I stroll into my basement gym on the day I will be doing deadlifts. Now, the deadlift is a fairly straightforward exercise: the bar is on the ground and your job is to pick it up off the floor to a standing position. There is more technique to it than just that, but at the end of the day, that’s about it. Bar on floor. Bar being held in standing position. Ta da!
But the deadlift, like many big lifts in weight training, is also a greater truth serum that sodium pentothal. Either you can pick up the weight or you can’t. There is no debating with it. There’s no reasoning with it. And the beauty… perhaps the misery… of the deadlift is that when the weight is too much for you, it stays completely stuck to the floor. On a lot of other lifts, there can be a modicum of movement before you bomb out and sometimes you can pull the bar a few inches up in a deadlift before all hell breaks loose… but much of the time, there is absolutely nothing.
That’s humbling. It never feels good. You know what else it is? An incredible learning experience in the shape of steel and iron.
When you get pretty serious about weight training (as I believe I generally am), there is a pursuit of pushing yourself a little further all the time and over a period of time. You are continuously pushing the outer edge of what you believe to be possible for yourself. I could deadlift 405 lbs. before and suddenly… huh… I can lift 425 lbs… and now I can do 445 lbs… and I never thought I would get there. Then one day… BOOM! I’m stuck. I can’t get any more than 445 lbs. I know exactly where I stand at that moment – again, the weight simply does not lie.

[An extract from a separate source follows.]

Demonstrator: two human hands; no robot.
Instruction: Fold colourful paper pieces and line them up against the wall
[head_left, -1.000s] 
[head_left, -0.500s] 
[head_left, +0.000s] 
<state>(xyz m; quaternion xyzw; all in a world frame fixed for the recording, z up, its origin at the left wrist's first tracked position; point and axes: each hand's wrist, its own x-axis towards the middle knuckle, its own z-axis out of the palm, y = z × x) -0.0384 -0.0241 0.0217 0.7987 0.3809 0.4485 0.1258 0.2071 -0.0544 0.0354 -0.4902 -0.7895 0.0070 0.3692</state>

But what I am trying to do is move past that limit and see what else I can accomplish. At it’s most basic level, when I go down into my gym and lift weights, I am constantly looking to see what my limits are and how I can exceed them. It’s as if the entire activity has nothing to do with getting bigger or getting more muscle or any of that and everything to do with learning more about who I am, how I handle adversity and whether I can pick myself up when I get knocked down. It’s a constant learning and testing experience when done properly. In some ways, those who take this activity so seriously have a finer understanding of who they are than 99.9% of the people on the planet.
It’s certainly not just weightlifters either. Endurance athletes looking to run farther and faster or the Crossfit devotee who is looking to finish their WOD with more weight in less time fit the bill as well.
Everyone in this community who takes training (not just working out or going for a light jog or looking to “tone” up for Summer) seriously is always walking the fine line between find out what is possible and pushing themselves too hard to potentially get hurt, burned out or maybe just get funny looks from family and friends. To many, all of it looks more like stupidity than possibility. But sometimes you need to risk a bit in the search for greater self-knowledge. And trust me… I don’t want to get hurt (been there a bunch of times) or burn out (I am there right now because my ego outstripped my recovery ability)… but I must confess I do enjoy the funny looks from time to time. 🙂
So before you see someone who takes their weight training incredibly seriously as basically a semi-evolved primate… stop and ask yourself… when was the last time you put yourself in a situation where you were forced to figure out what was truly possible? And then think about what it would be like to do that 3… 4… 5… maybe even 6 times per week.
If you realize it’s been a while, then I would prescribe a little bit of iron therapy. You would be amazed at what you will discover about what is possible within you.